What you copy should be the lines from the one with "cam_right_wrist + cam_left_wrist" through the end of the entries, word for word. Omit the pictures.

-------- Records for processing

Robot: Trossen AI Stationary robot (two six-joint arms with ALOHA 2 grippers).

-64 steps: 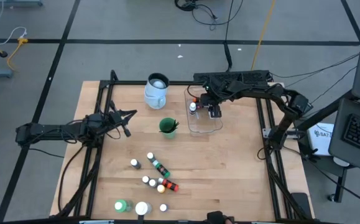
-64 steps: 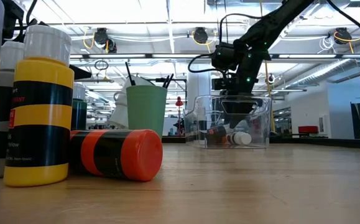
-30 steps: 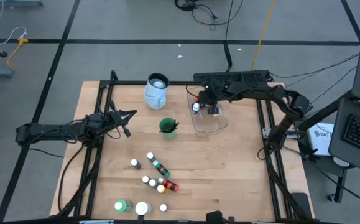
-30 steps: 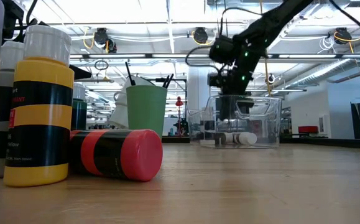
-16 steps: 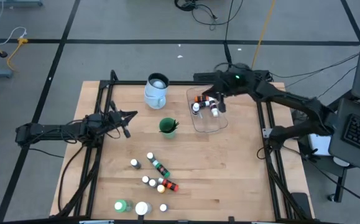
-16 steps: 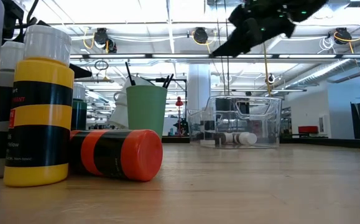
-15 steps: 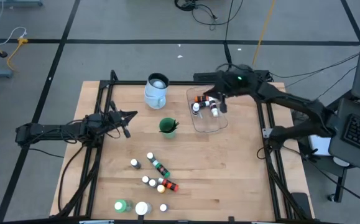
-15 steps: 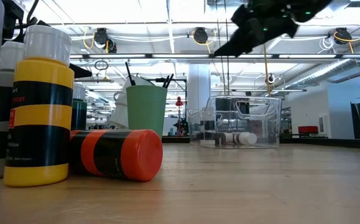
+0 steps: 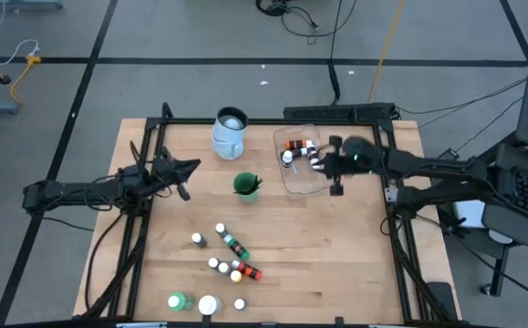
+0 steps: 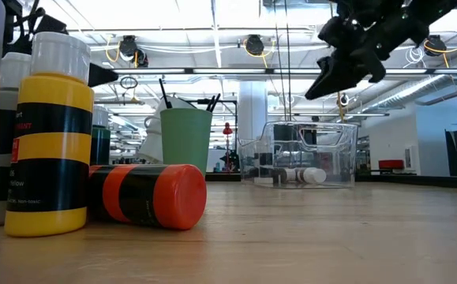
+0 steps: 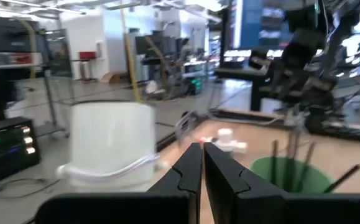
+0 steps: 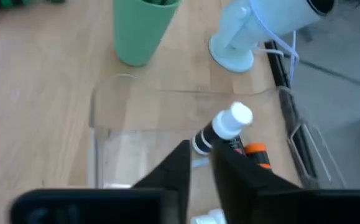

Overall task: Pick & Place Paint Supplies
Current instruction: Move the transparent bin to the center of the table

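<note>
Right gripper [image 9: 335, 169] above clear tub [image 9: 293, 185] edge, fingers nearly closed, empty. Loose paint bottles [image 9: 231, 256] well apart, toward near-left; roughly equidistant from closed, empty left gripper [image 9: 184, 169].

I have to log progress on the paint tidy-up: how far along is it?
Done: a few small bottles lie in the clear tub. In hand: nothing; the right gripper hovers empty by the tub, the left gripper waits shut. Left: the bottle cluster, green bottle and white jar.
</note>
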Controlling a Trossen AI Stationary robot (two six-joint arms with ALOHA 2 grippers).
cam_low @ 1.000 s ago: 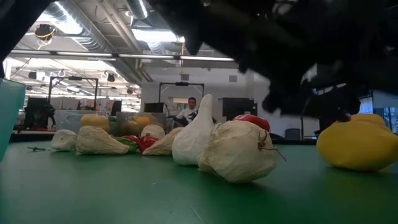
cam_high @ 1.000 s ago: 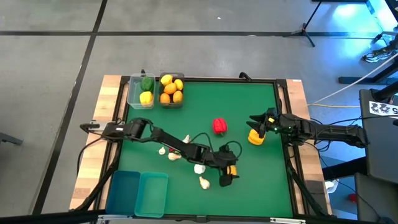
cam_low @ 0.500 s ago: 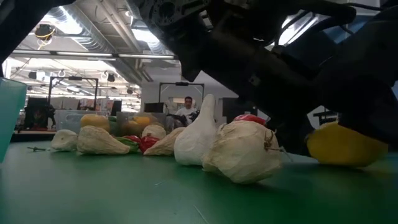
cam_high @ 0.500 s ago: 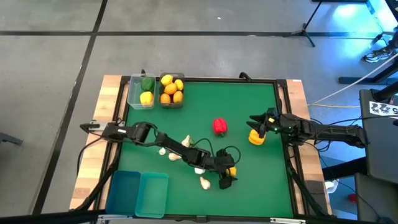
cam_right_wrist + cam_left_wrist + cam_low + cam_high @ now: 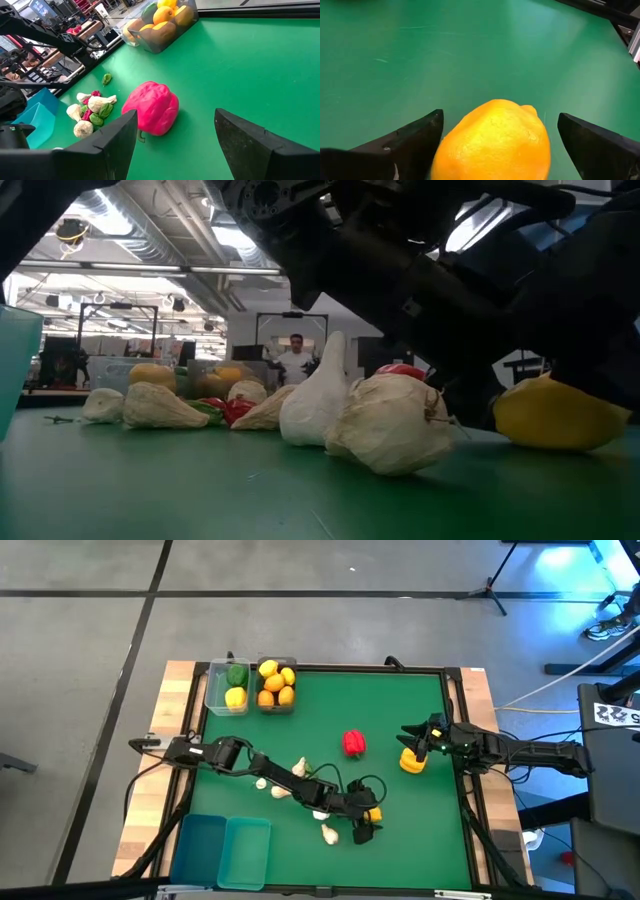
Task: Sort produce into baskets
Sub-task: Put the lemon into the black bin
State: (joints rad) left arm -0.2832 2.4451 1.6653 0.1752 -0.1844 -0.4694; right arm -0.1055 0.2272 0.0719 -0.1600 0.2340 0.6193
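Between the wide-spread left gripper (image 5: 495, 140) fingers, a lemon (image 5: 492, 142); not yet clamped

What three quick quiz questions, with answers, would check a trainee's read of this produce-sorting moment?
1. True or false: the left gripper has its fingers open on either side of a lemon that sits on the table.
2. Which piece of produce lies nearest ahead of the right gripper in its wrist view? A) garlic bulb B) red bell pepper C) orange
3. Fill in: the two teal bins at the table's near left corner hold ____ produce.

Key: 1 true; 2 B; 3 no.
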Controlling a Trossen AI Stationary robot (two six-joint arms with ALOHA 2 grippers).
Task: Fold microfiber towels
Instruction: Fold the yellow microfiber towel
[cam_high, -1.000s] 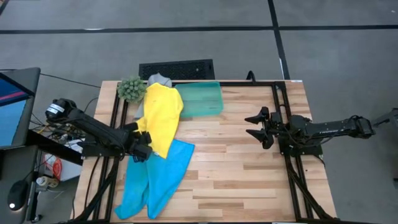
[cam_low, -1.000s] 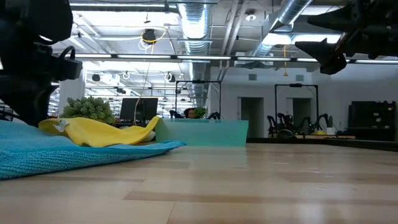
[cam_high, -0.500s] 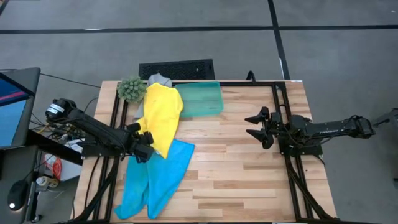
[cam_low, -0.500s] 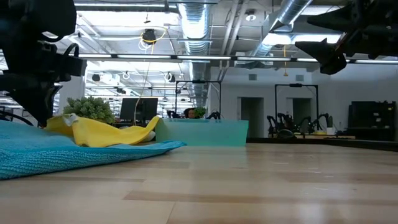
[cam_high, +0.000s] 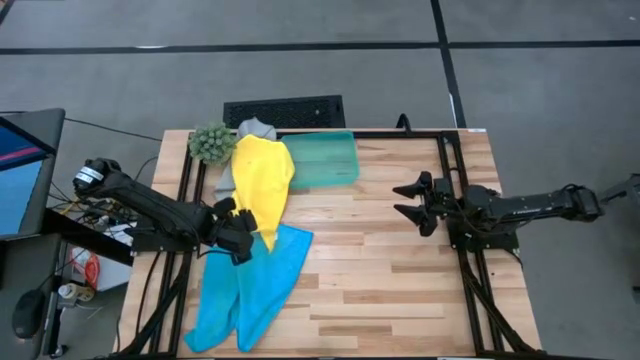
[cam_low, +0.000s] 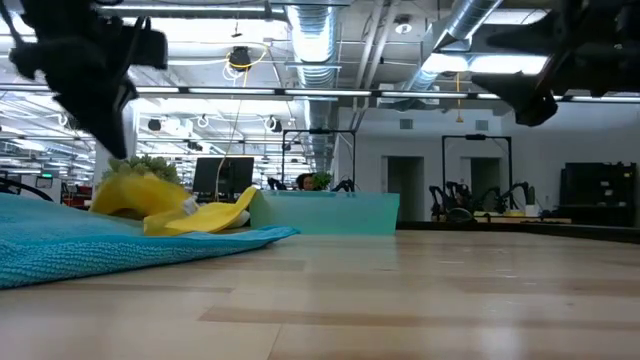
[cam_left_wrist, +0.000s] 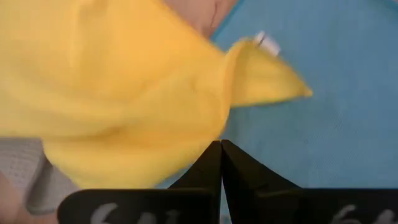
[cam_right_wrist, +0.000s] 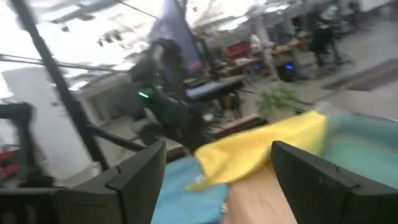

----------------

Exercise output:
cam_right_wrist + cam_left_wrist + cam_low + cam_high @ now: 
Task: Sort produce into baskets
Sub-task: Put the lemon into the black bin
State: (joints rad) left arm -0.2832 2.4451 1.6653 0.1752 -0.1844 -0.4694; right arm -0.1055 0.2272 0.0719 -0.1600 0.2340 0.6193
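Between the wide-spread left gripper (image 5: 495, 140) fingers, a lemon (image 5: 492, 142); not yet clamped

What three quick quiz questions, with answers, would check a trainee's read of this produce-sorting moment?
1. True or false: the left gripper has its fingers open on either side of a lemon that sits on the table.
2. Which piece of produce lies nearest ahead of the right gripper in its wrist view? A) garlic bulb B) red bell pepper C) orange
3. Fill in: the two teal bins at the table's near left corner hold ____ produce.

Key: 1 true; 2 B; 3 no.
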Controlling a Trossen AI Stationary robot (two six-joint arms with ALOHA 2 grippers).
Task: Fold microfiber towels
Instruction: Fold the yellow microfiber towel
[cam_high, -1.000s] 
[cam_low, -1.000s] 
[cam_high, -0.500s] 
[cam_low, -0.500s] 
[cam_high, +0.000s] 
[cam_low, +0.000s] 
[cam_left_wrist, +0.000s] 
[cam_right_wrist, +0.000s] 

The output is complete, and nothing more is needed.